## What needs to be done:
Read the listing below and copy out every line that holds "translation".

*** Block opens ***

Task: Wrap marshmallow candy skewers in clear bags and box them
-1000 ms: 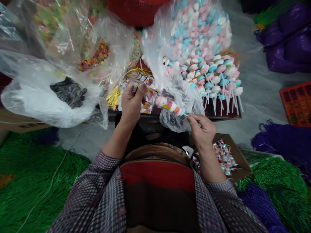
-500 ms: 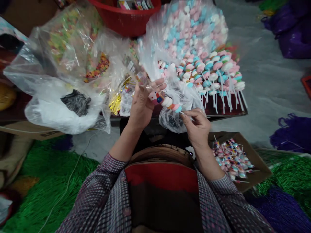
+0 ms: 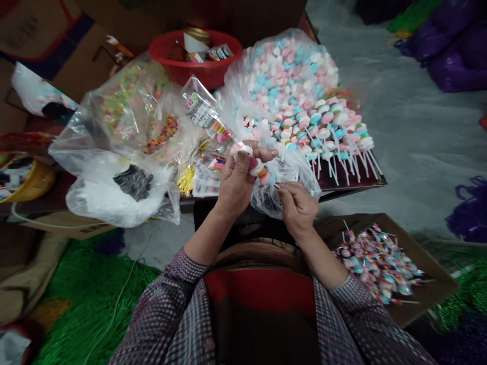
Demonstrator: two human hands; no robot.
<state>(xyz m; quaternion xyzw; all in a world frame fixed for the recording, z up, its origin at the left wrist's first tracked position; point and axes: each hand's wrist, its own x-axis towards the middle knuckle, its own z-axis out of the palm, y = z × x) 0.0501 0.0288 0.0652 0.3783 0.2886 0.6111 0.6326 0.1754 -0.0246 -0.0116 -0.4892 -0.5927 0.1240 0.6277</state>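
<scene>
Nearside of red basin [image 3: 213,76], candy skewer [image 3: 263,172] was clasped by left hand [image 3: 236,181], its stick [image 3: 276,185] pinched by right hand [image 3: 299,207].

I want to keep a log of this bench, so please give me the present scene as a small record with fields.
Left hand: holds the candy stick by its upper part
Right hand: pinches the white lower end
Candy colours: pink, white, orange, blue
Beyond left hand: printed wrapper; whether joined to the candy, cannot tell
Table, right: candy pile, white ends toward the person
Table, back: red basket, marshmallow bag
Person's right, below tabletop: carton with many candies
</scene>
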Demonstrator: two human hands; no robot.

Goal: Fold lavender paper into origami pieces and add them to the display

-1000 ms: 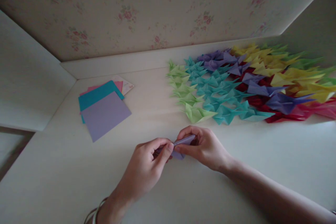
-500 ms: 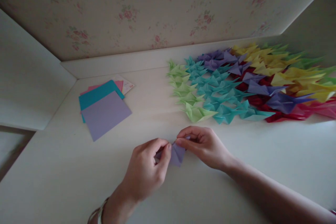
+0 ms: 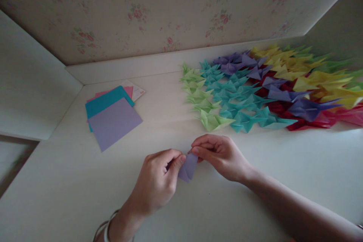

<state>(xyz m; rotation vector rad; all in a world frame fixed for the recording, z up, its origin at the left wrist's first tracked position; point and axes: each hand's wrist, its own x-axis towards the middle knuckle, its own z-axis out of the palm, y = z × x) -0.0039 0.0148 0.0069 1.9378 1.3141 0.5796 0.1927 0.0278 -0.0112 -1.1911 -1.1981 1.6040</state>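
Observation:
A small folded piece of purple origami paper [image 3: 188, 168] is held between my two hands above the white tabletop. My left hand [image 3: 160, 179] pinches its left side between thumb and fingers, hiding part of it. With thumb and fingertips, my right hand [image 3: 217, 155] grips the upper right corner. The fold hangs down between the hands in a pointed shape with a crease line. Past my left hand lies a flat purple sheet [image 3: 115, 124] on top of a teal sheet [image 3: 106, 102].
Pink paper [image 3: 129, 90] and a white printed card [image 3: 137, 92] peek out from under the sheets. Rows of folded paper cranes fill the back right: light green [image 3: 213, 120], teal [image 3: 245, 121], purple [image 3: 306, 109], red [image 3: 309, 124] and yellow [image 3: 320, 83]. A floral wall [image 3: 159, 15] rises behind.
The purple fold has turned and closed up between my fingers, now showing a narrower, flatter face. Both hands stay in nearly the same place.

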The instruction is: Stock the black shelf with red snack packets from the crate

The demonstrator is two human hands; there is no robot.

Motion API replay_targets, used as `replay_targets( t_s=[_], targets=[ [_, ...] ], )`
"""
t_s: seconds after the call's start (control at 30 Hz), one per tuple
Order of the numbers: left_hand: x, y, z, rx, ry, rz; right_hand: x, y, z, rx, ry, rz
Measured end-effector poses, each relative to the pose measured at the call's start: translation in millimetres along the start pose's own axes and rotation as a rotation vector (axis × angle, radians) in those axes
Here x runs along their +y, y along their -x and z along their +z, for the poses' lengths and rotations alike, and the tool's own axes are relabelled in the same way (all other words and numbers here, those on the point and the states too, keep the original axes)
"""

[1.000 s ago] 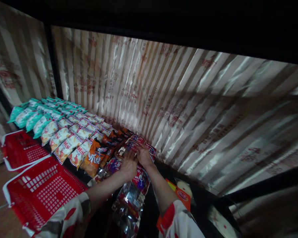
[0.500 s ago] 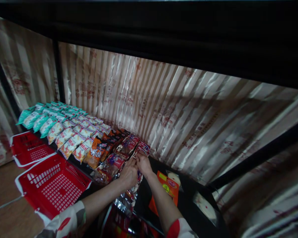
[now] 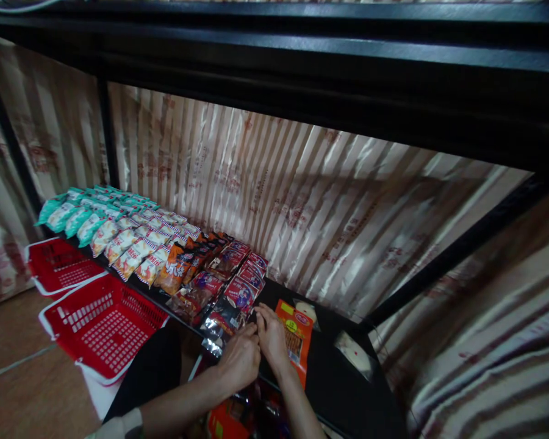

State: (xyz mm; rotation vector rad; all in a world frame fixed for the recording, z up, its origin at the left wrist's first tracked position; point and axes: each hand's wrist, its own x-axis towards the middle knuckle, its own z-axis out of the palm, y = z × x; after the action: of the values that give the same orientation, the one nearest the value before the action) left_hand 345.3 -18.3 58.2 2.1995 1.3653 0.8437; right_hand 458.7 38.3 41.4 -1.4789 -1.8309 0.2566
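Observation:
My left hand [image 3: 241, 358] is closed, knuckles up, just in front of a dark red and black snack packet [image 3: 238, 296] with a silvery lower end. Close against it, my right hand [image 3: 271, 336] has its fingers bent together by the packet's right edge. What the fingertips of either hand hold, if anything, is hidden. More dark red packets [image 3: 229, 262] lie behind and to the left in rows. To the right of my right hand lies an orange packet [image 3: 297, 329] with a window showing brown sticks.
Orange-black bags [image 3: 174, 268], white striped bags [image 3: 128, 250] and teal bags [image 3: 64, 213] line the black shelf [image 3: 333, 396] leftward. Two red baskets [image 3: 110, 329] stand before it. Flat, clear-wrapped pale items [image 3: 354, 355] lie right. A black beam [image 3: 274, 91] crosses above.
Both hands have drawn back toward the shelf's front edge, off the packet row, uncovering the packets beneath. The camera view has shifted slightly, and the orange packet shows more fully.

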Motion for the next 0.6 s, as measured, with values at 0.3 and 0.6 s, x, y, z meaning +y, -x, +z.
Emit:
replay_targets(
  t_s=[0.3,0.6],
  targets=[
    [5.1,62.0,36.1,-0.137,0.151,0.095,13.0,89.1,-14.8,0.044,-0.077,0.01],
    [-19.0,101.9,82.0,-0.399,0.205,-0.004,30.4,153.8,9.6,-0.247,0.011,0.156]
  ],
)
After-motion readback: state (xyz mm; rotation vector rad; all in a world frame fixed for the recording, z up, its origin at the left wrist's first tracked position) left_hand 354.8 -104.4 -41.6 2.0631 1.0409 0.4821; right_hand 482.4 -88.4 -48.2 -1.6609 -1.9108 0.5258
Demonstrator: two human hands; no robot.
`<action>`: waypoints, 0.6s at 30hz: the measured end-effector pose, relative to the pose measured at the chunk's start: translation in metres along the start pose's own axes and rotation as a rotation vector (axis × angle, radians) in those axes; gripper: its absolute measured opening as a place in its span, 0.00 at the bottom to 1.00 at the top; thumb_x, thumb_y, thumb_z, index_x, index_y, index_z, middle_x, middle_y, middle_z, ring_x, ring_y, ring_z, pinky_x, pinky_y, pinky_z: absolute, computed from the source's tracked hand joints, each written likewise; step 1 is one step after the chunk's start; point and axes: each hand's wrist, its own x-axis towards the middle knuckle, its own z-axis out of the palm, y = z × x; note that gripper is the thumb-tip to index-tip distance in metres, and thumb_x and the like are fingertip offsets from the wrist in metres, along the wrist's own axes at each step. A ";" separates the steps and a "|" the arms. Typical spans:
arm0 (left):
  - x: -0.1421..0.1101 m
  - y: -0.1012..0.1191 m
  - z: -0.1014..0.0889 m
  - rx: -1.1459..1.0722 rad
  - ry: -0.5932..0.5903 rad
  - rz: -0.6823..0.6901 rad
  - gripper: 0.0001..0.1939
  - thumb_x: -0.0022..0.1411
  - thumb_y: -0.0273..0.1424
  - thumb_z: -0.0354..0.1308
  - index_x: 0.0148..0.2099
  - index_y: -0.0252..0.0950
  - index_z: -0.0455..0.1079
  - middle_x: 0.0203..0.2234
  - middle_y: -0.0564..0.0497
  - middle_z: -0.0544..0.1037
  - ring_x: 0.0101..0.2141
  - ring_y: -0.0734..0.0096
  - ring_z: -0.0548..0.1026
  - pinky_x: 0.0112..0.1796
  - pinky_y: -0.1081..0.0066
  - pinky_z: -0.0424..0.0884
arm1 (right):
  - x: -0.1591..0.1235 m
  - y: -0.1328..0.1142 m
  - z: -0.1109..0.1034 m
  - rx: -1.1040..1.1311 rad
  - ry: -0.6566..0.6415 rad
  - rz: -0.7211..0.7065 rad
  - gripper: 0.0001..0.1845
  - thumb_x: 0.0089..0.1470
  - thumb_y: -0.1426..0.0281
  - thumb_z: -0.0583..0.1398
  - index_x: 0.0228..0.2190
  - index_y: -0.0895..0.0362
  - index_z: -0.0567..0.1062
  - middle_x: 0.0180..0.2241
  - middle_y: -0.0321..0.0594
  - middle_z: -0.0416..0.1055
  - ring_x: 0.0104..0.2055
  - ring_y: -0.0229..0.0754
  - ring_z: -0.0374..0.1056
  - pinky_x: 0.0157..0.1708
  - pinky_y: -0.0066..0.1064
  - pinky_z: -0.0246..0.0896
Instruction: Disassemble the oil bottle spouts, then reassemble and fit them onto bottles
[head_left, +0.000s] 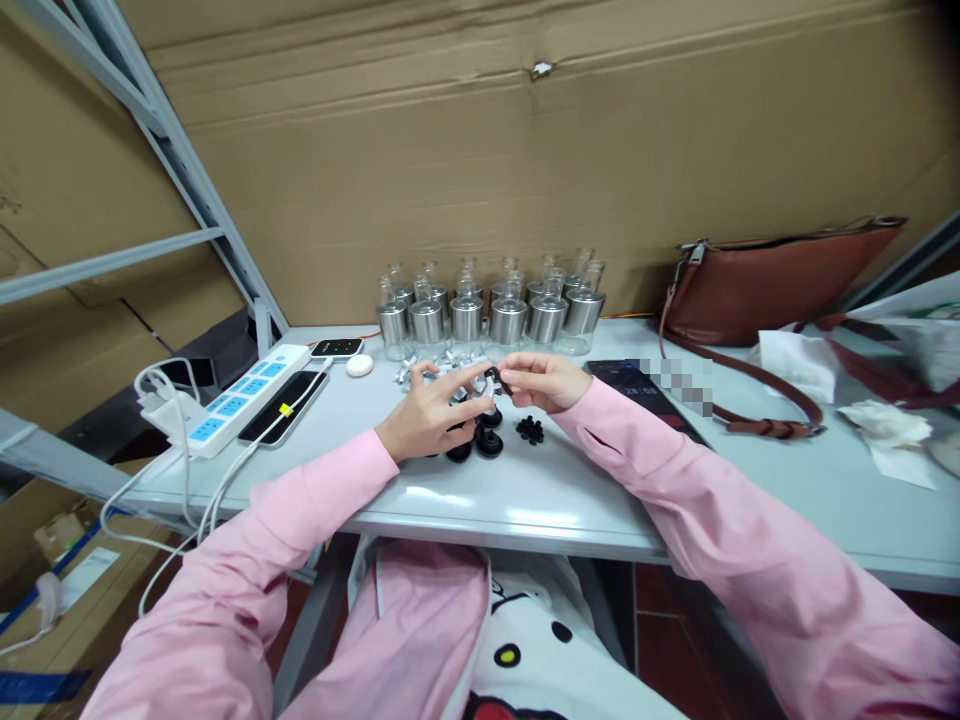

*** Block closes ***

## Answer box:
Measured end-effector poses, each relative to the pose measured at the call's start: translation in millimetres along the start pose's own axes and rotation as a rotation vector (axis × angle, radians) in those axes
`<action>`: waypoints, 0.6s at 30hz: the measured end-effector pose, relative to the pose measured at the chunk's start: translation in metres along the start pose's own axes and rotation as a rotation vector (axis × angle, radians) in those axes; gripper: its absolute measured opening as a place in its span, 0.00 at the bottom to 1.00 at the top; thumb_x, thumb_y, thumb_z, index_x, index_y, index_z, middle_x, middle_y, middle_z, ring_x, ring_y, ring_z, pinky_x, pinky_y, pinky_z: absolute, computed from the source's tracked hand joints, each written likewise; step 1 is one step after the chunk's start; point and axes: each hand's wrist, its own x-axis towards the middle knuckle, its own z-axis out of the palm, y = z × x; note that gripper is the thumb-tip to index-tip distance in metres, and thumb_x and the like are fingertip offsets from the wrist in metres, along the wrist's own axes at each step. A ";" separates the steps and a "|" the arms. Typical spans:

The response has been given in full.